--- START ---
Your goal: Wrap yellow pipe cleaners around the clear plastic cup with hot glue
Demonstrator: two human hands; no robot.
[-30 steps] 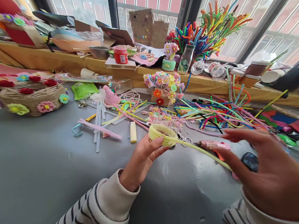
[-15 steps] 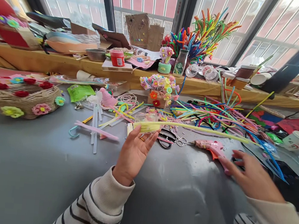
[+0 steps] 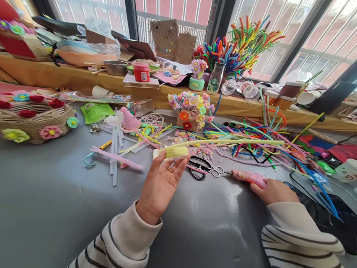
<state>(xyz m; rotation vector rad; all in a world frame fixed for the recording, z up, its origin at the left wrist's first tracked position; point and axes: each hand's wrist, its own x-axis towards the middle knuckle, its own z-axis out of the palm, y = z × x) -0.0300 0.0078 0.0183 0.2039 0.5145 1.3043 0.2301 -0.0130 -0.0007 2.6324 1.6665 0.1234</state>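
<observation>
My left hand (image 3: 160,183) is raised over the grey table (image 3: 42,205), palm toward me, fingertips pinching a coil of yellow pipe cleaner (image 3: 173,152). A long loose tail of that pipe cleaner (image 3: 237,142) runs off to the right above the table. My right hand (image 3: 273,190) rests low on the table, closed around the handle of a pink glue gun (image 3: 247,177) whose nozzle points left. Black-handled scissors (image 3: 201,168) lie between the two hands.
A heap of coloured pipe cleaners (image 3: 260,137) lies at the right, a wicker basket with felt flowers (image 3: 30,117) at the left. Glue sticks (image 3: 114,153), a small flower pot (image 3: 189,110), paper cups (image 3: 350,169) and a cluttered yellow shelf (image 3: 76,78) stand around.
My right hand let go of the pipe cleaner's tail, dropped to the table and took hold of the pink glue gun. The left hand kept the yellow coil, turned on its side.
</observation>
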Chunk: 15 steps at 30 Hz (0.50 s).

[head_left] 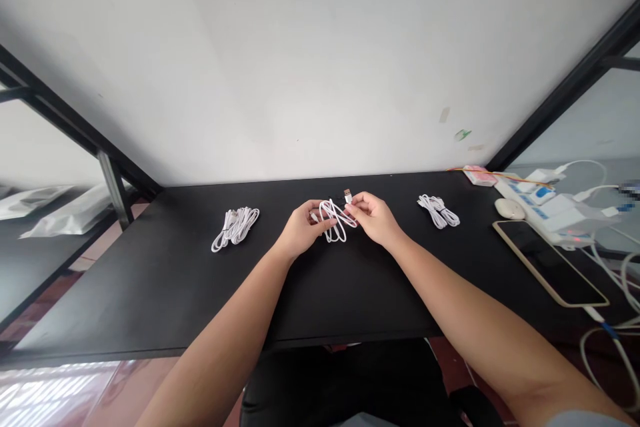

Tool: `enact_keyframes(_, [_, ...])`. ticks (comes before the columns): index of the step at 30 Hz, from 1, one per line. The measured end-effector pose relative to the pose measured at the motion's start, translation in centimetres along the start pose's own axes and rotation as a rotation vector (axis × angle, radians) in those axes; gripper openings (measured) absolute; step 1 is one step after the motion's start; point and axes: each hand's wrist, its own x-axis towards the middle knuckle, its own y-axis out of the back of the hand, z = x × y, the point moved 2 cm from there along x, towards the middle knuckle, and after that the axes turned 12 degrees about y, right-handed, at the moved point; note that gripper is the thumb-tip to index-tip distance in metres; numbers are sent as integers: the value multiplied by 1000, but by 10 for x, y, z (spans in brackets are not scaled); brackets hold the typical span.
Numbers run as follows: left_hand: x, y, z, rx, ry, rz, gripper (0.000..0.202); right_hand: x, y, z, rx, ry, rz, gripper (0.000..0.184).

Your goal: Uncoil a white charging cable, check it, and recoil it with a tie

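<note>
Two hands held a loosely looped white cable [339, 219] over the middle of the black bench [360, 300], between a left-side bundle [236, 227] and a right-side bundle [439, 211]. Its slack loops might have tangled or sprung apart if either grip had loosened. Both forearms reached forward, converging; the left hand [303, 228] pinched the coil, thumb on top, while the right hand [375, 218] pinched it closed-fingered beside the upright plug [349, 197].
</note>
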Motion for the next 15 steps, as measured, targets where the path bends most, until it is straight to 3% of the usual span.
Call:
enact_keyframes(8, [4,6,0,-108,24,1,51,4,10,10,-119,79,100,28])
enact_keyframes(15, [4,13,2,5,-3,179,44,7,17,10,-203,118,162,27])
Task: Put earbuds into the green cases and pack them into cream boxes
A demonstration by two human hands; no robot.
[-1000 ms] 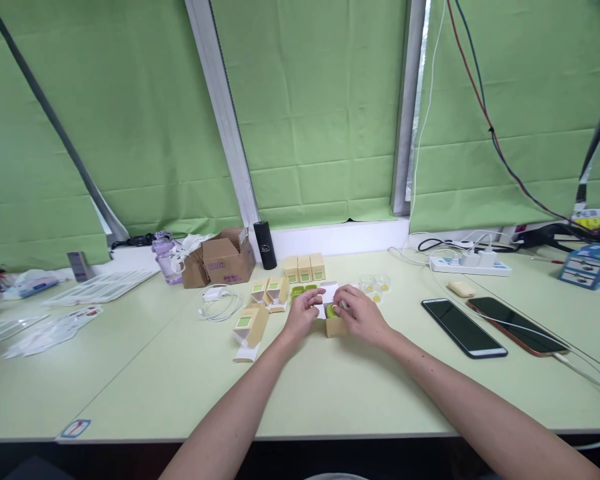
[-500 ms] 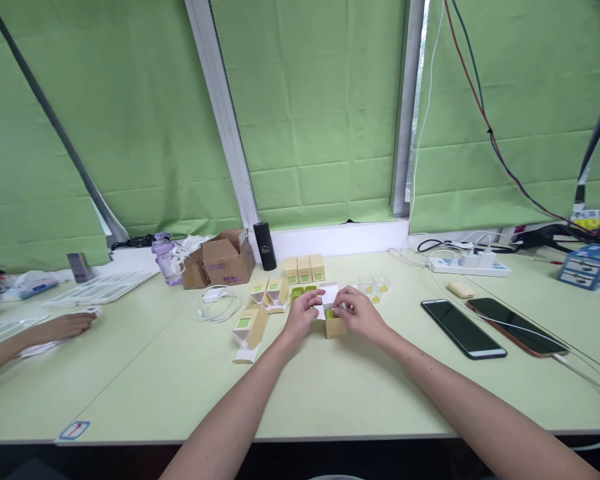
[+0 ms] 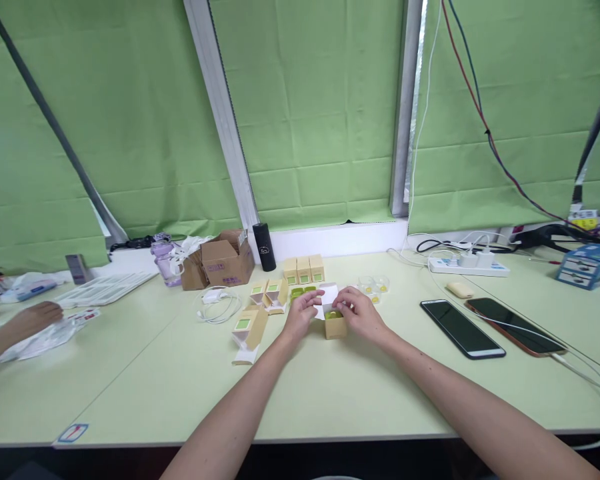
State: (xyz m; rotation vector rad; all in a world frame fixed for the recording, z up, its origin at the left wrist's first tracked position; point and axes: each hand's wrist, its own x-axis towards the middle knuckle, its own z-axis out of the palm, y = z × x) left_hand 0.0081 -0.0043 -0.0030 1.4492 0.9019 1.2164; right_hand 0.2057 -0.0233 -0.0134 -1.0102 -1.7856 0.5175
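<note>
1. Small carton [image 3: 335, 329]: stood on the worktop [image 3: 325, 393] between the left hand [image 3: 300, 317] and right hand [image 3: 365, 316], its white flap [image 3: 329, 294] raised; the green insert [image 3: 333, 315] inside is partly hidden.
2. Right fingers: bent over the carton's mouth; whether anything is pinched cannot be told.
3. Left fingers: a gap is left between thumb and forefinger; contact with the carton is unclear.
4. Green trays [image 3: 297, 293]: partly covered by the left hand.
5. Clear cups [image 3: 373, 285]: placed behind the right hand, contents indistinct.
6. Co-worker's hand [image 3: 36, 319]: forearm cut off at left.

Free tbl [image 3: 325, 400] betw. forearms [image 3: 243, 400], but cartons [image 3: 251, 325] in way on L, phones [image 3: 463, 329] on R.
</note>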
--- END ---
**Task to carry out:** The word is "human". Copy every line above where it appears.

**Exercise result:**
Demonstrator: two human hands; no robot.
A demonstration by two human hands; no robot.

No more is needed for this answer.